Whenever I finish watching a movie, I can usually make up my mind pretty quick. But Gone Girl is different; I watched David Fincher’s much-hyped thriller exactly a week ago, and I still can’t decide if I loved it or hated it. Based on the global bestseller by Gillian Flynn, the film gets many things right, but also somehow collapses under its own ambitions.

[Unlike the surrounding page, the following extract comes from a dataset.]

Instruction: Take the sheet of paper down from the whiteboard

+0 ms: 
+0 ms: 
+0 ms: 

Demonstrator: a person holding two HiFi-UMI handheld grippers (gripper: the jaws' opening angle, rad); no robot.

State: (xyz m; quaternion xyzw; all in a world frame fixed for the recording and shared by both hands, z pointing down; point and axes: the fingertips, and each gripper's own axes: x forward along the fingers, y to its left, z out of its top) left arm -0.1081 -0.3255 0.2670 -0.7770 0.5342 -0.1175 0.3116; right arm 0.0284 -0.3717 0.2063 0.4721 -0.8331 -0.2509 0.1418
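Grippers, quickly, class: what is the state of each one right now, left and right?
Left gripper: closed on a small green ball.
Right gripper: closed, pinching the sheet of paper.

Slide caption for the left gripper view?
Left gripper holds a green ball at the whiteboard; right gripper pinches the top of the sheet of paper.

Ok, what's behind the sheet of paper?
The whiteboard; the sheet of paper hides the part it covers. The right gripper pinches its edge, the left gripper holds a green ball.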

First off, it’s worth mentioning that this is one unsettling film. Director David Fincher paints a creepy and disturbing picture surrounding the disappearance of a housewife, and tops it off with dashes of social commentary (regarding the tabloid media) and a whole lot of thrills. I won’t spoil the film’s numerous twists and turns, but I do wish the script didn’t give in to so many crazy gamechangers. Things eventually get a tad too needlessly convoluted, and what starts off as a realistic crime story soon devolves into a whacky and implausible extravaganza of duplicity and gore.

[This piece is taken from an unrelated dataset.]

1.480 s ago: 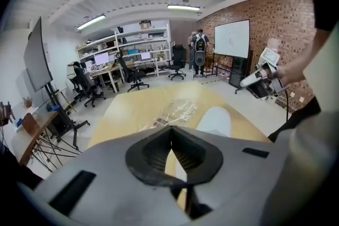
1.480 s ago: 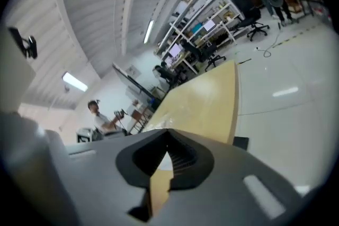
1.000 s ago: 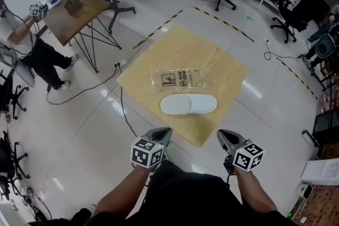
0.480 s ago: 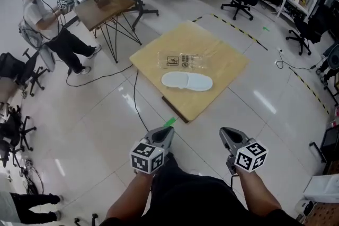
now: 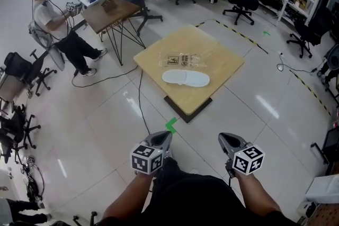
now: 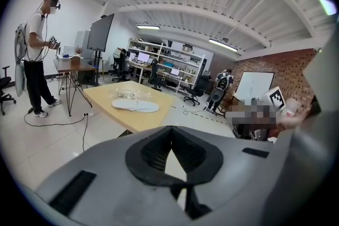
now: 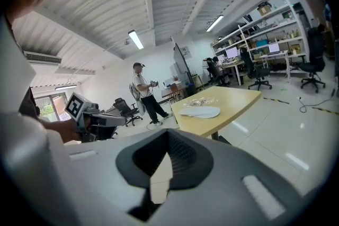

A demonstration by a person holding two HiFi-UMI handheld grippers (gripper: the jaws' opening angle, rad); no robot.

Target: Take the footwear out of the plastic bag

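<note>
A pair of white slippers lies flat on the low wooden table, outside the clear plastic bag, which rests just behind them. Both show small in the left gripper view, slippers and bag, and in the right gripper view, slippers and bag. My left gripper and right gripper are held close to my body, well short of the table. Both are shut with nothing between the jaws.
A green tape mark and a black cable lie on the glossy floor between me and the table. A person stands by a small wooden desk at the left. Office chairs and shelves line the back.
The table with slippers and bag has drawn farther away and shrunk in the head view; more floor lies between us. Both grippers stay shut and empty near my body.
</note>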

Thankfully, Rosamund Pike’s performance keeps things afloat. While Ben Affleck’s casual demeanor serves the plot well, he’s also kind of dull and one-note in Gone Girl. Pike however is a downright revelation as his wife Amy Dunne. I vaguely remember seeing Pike in Die Another Day (the 2002 James Bond disaster), but this film is a terrific vehicle for her talents. The girl gets to play a whole spectrum of emotions, and she does it all with charisma to spare; it’s arguably Oscar-worthy material.
Finally, the less said about Neil Patrick Harris’ supporting turn as Amy’s ex-boyfriend the better; I still don’t understand how he got cast.
Gone Girl is an intelligent thriller, but it’s also a picture that carries on for 20 minutes too long and starts bordering on the ridiculous. Nevertheless, if you’re looking for some suspense, it’s certainly an engrossing experience.